In an additional comment reported by CNN, one of the gunmen said, "We want
them to know - and the whole world to know - that when we took him in, he came
out of his tank holding a white flag and he lay face down on the ground, just
like other soldiers."
A spokesman for the U.S. Central Command said Al-Jazeera provided a copy of
the tape to the U.S. Embassy in Qatar. Military officials were reviewing the
tape early Friday evening to confirm the identity of the prisoner, translate
the tape and make intelligence assessments, the spokesman said.
Another soldier still missing
Maupin was serving with the Army Reserve 724th Transportation Company based
in Bartonsville, Ill., when he disappeared in the April 9 ambush.
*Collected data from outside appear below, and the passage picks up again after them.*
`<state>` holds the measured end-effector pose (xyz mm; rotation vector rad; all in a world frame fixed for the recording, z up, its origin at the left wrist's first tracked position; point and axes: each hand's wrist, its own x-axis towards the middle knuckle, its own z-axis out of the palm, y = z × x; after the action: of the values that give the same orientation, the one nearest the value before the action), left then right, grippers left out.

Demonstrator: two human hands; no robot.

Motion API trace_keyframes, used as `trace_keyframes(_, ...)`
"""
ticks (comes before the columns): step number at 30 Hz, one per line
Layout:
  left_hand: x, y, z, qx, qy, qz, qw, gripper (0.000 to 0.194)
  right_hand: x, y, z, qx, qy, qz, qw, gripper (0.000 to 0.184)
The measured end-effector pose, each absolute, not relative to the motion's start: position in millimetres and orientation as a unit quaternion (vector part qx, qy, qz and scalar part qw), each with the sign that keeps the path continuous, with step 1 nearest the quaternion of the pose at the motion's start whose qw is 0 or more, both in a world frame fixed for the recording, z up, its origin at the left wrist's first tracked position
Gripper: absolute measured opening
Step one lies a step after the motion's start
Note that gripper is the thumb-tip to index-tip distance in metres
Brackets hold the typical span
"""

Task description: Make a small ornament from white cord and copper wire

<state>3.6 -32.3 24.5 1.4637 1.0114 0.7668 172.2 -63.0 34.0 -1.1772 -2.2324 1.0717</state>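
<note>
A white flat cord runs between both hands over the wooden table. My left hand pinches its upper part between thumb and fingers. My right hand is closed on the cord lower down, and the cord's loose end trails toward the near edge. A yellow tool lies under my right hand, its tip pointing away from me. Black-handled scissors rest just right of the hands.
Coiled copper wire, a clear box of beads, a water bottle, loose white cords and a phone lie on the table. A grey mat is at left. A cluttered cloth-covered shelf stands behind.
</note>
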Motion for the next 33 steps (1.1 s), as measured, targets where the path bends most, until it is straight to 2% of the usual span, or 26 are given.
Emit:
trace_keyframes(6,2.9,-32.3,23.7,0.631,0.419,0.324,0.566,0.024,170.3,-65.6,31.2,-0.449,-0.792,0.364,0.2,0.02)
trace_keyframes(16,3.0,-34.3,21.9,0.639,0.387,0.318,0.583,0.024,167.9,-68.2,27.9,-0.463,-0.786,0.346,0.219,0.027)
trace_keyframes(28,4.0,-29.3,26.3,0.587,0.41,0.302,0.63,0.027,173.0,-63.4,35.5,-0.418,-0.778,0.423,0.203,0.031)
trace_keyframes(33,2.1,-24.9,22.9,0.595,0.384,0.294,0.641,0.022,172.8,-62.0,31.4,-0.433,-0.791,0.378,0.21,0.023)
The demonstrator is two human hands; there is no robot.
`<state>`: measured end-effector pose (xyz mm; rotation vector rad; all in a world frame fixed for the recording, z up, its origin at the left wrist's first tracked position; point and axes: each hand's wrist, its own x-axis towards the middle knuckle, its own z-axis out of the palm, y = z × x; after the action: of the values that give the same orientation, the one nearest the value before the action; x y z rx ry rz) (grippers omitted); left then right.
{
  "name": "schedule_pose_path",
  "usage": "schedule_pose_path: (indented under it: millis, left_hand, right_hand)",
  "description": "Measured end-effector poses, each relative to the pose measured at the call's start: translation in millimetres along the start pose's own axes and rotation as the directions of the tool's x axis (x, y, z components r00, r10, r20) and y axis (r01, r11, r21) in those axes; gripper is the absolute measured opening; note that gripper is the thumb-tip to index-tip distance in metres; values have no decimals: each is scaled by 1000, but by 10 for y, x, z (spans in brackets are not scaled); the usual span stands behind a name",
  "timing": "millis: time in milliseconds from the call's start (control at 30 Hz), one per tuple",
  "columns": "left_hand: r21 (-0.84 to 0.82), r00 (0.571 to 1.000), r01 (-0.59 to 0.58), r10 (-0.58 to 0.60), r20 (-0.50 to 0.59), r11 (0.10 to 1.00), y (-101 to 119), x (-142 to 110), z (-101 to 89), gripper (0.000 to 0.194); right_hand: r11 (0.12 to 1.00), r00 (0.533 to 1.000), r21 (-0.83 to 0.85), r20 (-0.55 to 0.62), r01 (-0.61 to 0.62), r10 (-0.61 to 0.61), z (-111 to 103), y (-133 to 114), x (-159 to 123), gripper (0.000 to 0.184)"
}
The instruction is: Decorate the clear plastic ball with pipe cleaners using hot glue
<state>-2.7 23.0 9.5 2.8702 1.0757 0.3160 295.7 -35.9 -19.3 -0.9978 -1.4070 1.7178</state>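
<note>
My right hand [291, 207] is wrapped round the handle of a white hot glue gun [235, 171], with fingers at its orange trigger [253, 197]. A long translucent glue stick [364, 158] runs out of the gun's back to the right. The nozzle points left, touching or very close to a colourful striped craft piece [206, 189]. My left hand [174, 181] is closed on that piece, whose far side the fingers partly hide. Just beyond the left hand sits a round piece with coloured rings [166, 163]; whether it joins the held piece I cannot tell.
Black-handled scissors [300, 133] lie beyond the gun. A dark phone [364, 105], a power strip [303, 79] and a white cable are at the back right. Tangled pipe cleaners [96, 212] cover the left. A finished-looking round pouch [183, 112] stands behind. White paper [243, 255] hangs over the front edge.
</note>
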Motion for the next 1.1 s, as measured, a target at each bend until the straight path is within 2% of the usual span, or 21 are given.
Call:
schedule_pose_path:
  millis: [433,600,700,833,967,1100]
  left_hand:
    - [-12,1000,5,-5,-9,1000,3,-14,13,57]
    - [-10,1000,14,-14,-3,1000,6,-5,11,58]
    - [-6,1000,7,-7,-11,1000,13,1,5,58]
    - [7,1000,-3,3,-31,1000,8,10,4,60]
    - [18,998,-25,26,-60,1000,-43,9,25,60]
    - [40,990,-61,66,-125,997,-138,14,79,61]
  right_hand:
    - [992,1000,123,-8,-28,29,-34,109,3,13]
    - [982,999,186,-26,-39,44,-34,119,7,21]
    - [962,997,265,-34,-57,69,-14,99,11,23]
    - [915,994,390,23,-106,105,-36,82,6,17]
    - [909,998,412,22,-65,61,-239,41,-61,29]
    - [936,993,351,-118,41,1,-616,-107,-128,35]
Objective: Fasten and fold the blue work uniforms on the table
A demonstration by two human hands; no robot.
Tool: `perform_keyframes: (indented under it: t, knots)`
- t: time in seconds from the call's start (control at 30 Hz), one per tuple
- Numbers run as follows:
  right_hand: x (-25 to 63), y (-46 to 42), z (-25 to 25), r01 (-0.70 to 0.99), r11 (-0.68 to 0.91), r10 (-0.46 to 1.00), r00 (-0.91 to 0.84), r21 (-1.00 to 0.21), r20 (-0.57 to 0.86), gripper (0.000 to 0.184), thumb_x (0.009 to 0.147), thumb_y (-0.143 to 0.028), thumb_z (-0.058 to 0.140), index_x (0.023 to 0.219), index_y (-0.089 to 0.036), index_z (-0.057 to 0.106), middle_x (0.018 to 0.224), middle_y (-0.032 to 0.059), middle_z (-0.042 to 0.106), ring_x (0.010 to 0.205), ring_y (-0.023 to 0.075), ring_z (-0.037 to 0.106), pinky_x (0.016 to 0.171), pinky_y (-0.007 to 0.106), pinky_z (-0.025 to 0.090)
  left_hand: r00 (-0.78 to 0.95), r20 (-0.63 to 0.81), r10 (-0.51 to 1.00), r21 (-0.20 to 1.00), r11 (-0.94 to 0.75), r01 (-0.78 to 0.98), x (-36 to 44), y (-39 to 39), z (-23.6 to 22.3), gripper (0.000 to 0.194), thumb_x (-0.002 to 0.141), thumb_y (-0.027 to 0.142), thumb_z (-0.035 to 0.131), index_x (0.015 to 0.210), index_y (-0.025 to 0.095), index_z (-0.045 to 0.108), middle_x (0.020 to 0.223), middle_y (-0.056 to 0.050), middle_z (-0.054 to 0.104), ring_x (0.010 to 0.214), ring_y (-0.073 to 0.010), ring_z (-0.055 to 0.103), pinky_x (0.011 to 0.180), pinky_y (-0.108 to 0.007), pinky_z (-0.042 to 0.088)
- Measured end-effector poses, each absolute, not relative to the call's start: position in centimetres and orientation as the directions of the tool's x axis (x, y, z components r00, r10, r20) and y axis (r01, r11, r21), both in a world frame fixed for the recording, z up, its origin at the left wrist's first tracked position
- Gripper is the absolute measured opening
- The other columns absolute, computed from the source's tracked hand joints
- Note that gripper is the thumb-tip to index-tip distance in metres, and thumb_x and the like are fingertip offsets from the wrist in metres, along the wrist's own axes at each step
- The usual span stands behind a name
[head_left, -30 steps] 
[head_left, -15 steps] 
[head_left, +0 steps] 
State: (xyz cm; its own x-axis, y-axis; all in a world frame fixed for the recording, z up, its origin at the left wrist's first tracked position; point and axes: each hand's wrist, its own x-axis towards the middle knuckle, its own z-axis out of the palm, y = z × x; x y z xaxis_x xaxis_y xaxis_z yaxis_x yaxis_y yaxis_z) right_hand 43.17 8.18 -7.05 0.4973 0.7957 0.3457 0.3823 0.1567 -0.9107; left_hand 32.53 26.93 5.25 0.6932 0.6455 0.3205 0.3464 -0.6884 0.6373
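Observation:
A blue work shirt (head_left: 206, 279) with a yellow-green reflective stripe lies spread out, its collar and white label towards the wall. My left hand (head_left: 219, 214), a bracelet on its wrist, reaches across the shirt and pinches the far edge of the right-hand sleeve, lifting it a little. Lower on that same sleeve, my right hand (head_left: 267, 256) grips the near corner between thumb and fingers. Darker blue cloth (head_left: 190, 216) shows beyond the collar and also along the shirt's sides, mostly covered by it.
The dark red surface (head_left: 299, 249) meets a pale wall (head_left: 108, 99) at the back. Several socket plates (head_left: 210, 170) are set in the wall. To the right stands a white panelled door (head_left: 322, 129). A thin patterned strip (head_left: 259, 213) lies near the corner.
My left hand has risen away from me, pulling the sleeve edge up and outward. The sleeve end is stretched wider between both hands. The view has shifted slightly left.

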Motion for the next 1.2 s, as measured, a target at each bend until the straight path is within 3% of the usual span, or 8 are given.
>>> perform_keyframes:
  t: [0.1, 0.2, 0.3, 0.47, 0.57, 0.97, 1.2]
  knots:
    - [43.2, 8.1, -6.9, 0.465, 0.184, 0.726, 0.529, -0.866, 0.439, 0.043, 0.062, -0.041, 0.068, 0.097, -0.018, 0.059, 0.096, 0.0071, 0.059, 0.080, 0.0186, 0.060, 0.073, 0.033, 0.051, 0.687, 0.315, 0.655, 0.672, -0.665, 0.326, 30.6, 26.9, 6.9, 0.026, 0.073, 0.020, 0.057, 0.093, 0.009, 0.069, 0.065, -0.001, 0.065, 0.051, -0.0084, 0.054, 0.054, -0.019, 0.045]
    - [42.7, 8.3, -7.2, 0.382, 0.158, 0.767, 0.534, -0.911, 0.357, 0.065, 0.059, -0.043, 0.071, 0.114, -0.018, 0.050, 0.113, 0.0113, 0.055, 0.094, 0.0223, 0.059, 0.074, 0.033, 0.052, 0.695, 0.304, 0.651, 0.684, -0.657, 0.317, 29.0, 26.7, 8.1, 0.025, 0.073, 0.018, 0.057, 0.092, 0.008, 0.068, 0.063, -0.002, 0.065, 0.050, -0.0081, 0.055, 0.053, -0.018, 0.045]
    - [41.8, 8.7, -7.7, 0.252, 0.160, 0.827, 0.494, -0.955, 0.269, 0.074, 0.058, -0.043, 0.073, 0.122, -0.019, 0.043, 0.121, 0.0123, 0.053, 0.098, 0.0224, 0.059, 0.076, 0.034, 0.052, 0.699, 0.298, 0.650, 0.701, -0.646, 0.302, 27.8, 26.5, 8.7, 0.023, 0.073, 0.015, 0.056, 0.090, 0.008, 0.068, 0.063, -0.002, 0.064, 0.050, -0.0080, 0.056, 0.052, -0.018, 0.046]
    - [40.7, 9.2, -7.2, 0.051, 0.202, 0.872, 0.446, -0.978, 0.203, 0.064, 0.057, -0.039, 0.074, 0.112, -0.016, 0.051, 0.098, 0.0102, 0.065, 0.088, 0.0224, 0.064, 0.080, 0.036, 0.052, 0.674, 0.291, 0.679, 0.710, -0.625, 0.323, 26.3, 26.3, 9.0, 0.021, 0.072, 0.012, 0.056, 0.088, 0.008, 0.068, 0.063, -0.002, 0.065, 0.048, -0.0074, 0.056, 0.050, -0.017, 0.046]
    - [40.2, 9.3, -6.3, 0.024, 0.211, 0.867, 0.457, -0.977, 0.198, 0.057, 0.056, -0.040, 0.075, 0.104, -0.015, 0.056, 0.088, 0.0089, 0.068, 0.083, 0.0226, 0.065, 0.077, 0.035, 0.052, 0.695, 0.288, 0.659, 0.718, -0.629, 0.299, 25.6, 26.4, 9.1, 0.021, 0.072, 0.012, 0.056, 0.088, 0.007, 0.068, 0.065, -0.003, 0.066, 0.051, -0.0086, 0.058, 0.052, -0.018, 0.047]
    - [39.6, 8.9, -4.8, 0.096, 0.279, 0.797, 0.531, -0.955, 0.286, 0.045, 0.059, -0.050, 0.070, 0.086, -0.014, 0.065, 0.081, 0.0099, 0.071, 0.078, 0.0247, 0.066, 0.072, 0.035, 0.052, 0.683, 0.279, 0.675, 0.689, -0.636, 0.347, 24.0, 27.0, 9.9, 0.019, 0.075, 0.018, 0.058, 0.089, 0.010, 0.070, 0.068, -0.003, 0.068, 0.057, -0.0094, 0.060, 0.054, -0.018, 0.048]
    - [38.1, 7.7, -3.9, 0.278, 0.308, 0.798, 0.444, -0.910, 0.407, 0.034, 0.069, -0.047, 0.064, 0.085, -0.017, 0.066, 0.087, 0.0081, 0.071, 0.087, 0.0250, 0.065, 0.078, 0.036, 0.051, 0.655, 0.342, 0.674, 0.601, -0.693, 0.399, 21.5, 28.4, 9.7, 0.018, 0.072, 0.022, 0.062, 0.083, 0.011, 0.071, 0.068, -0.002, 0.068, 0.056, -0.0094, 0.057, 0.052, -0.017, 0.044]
The other
soldier missing from the convoy, the 724th's Sgt. Elmer Krause of Greensboro,
N.C., remains unaccounted for.
Mississippi truck driver Thomas Hamill, one of seven civilian contractors who
also disappeared in the ambush, appeared on an earlier hostage tape. A number
of foreign hostages have been released but one, an Italian contractor, was executed
earlier this week.
Maupin, nicknamed "Matt," has been described by family and friends
in his hometown outside Cincinnati as a high-performing student athlete who
joined the Army Reserve more than a year ago and went to Iraq about five months
ago.
His parents could not be reached for comment Friday, but spokesman Carl Cottrell
told reporters outside the family home in Willowville, Ohio, that the man on
the tape was definitely Maupin. "On behalf of his mother and the rest of
his family, we'd like to say, 'Matt, we love you and we can't wait until we
get to hug you again,'" Cottrell said.
A 2001 graduate of Glen Este High School, Maupin maintained a 3.5 grade point
average, played wide receiver on the football team and has a younger brother
in the Marines who is currently in the United States, according to a statement
released by the school earlier this week.
"All of us here - the staff, the students - are extremely concerned about
his well-being," principal Dennis Ashworth said in the statement. Maupin's
hometown has sprouted yellow ribbons and held candlelight vigils, according
to local news reports.
Three journalists released
Earlier Friday, a Syrian-Canadian aid worker with the New York City-based International
Rescue Committee and three Czech journalists were freed by their captors, but
two new kidnappings were reported: a man from the United Arab Emirates and a
Danish businessman.
The Arab was pulled from his hotel Thursday night by gunmen disguised as police
in the southern city of Basra, according to Iraqi police official Col. Khalaf
al-Maliki and the hotel's owner. The man was carrying a passport from the United
Arab Emirates that had U.S. travel stamps in it, leading to incorrect early
reports that he was American.
The three Czechs had been missing since Sunday after checking out of their Baghdad
hotel to leave for Jordan by taxi.
In a rare positive note during the bloodiest month in Iraq since the war began,
U.S. military and civilian officials met Friday with leaders from Fallujah,
the first known direct negotiations involving Americans since the siege of the
city began April 5. Violence continued, however, as U.S. soldiers fought back
after being attacked near Kufa in the south, the military said.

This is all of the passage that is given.